> _EXERCISE OBJECTIVE_
From the first line of the data below through the line holding "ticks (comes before", write out each line exactly as it stands.

> _DATA BELOW_
/---

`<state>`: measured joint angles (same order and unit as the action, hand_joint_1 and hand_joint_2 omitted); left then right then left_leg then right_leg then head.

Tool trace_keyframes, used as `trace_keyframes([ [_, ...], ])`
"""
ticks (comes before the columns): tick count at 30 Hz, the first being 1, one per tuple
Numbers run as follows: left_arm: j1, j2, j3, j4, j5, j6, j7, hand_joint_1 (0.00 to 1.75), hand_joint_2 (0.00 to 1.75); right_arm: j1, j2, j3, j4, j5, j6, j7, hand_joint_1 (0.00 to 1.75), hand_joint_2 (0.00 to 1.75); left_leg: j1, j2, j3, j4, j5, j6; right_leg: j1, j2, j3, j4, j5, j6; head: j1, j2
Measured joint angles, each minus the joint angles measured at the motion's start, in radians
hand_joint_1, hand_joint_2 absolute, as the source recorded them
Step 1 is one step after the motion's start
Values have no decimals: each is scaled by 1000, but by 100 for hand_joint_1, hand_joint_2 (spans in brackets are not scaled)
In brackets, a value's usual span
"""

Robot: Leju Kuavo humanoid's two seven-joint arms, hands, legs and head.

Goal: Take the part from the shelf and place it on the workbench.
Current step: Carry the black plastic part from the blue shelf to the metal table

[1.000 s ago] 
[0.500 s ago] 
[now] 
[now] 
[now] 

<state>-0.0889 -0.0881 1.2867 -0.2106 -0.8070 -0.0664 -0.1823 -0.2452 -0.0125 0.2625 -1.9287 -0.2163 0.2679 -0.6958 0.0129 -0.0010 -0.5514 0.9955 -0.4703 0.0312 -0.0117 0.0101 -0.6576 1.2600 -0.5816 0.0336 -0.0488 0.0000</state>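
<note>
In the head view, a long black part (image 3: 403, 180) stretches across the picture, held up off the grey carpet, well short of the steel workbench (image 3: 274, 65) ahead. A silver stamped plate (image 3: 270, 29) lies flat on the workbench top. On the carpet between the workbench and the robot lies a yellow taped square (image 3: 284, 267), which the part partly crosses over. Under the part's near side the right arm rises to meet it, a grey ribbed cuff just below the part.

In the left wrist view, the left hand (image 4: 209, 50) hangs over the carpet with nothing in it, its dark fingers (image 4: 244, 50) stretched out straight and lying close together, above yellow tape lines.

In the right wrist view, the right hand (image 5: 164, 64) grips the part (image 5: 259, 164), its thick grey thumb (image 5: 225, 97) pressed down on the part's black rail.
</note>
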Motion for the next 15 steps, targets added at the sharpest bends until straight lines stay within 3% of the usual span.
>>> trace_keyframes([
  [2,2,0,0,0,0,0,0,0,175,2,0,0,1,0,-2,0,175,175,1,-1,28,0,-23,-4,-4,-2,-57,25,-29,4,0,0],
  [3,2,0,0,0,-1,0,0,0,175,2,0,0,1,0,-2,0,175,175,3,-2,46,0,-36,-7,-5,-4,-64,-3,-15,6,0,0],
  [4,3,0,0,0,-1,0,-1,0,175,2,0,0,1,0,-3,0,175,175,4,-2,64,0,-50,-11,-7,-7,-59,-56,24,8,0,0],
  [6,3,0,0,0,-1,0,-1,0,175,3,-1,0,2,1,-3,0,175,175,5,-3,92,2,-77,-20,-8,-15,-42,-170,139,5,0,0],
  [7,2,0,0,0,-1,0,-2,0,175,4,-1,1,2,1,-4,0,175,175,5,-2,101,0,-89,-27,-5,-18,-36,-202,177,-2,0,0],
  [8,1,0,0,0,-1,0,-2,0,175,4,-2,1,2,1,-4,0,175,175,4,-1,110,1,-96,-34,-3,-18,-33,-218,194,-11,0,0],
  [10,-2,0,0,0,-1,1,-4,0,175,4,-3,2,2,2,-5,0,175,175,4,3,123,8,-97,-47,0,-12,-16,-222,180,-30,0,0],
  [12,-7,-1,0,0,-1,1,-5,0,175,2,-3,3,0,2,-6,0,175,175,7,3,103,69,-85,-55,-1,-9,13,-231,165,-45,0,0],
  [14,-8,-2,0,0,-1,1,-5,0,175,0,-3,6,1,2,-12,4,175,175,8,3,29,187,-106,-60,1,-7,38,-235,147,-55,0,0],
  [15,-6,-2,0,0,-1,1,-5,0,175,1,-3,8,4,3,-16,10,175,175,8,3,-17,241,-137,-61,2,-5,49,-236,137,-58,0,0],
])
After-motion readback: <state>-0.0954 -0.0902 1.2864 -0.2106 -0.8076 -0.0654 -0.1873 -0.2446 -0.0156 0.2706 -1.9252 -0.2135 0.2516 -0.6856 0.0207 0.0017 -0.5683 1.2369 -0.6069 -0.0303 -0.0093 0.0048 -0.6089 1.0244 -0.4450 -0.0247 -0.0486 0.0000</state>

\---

> _WRITTEN RESPONSE_
`<state>`: measured joint angles (same order and unit as the action, hand_joint_1 and hand_joint_2 omitted); left then right then left_leg then right_leg then head.

Tool trace_keyframes, used as `trace_keyframes([ [_, ...], ])`
"""
ticks (comes before the columns): tick count at 30 Hz, the first being 1, one per tuple

That finishes the output.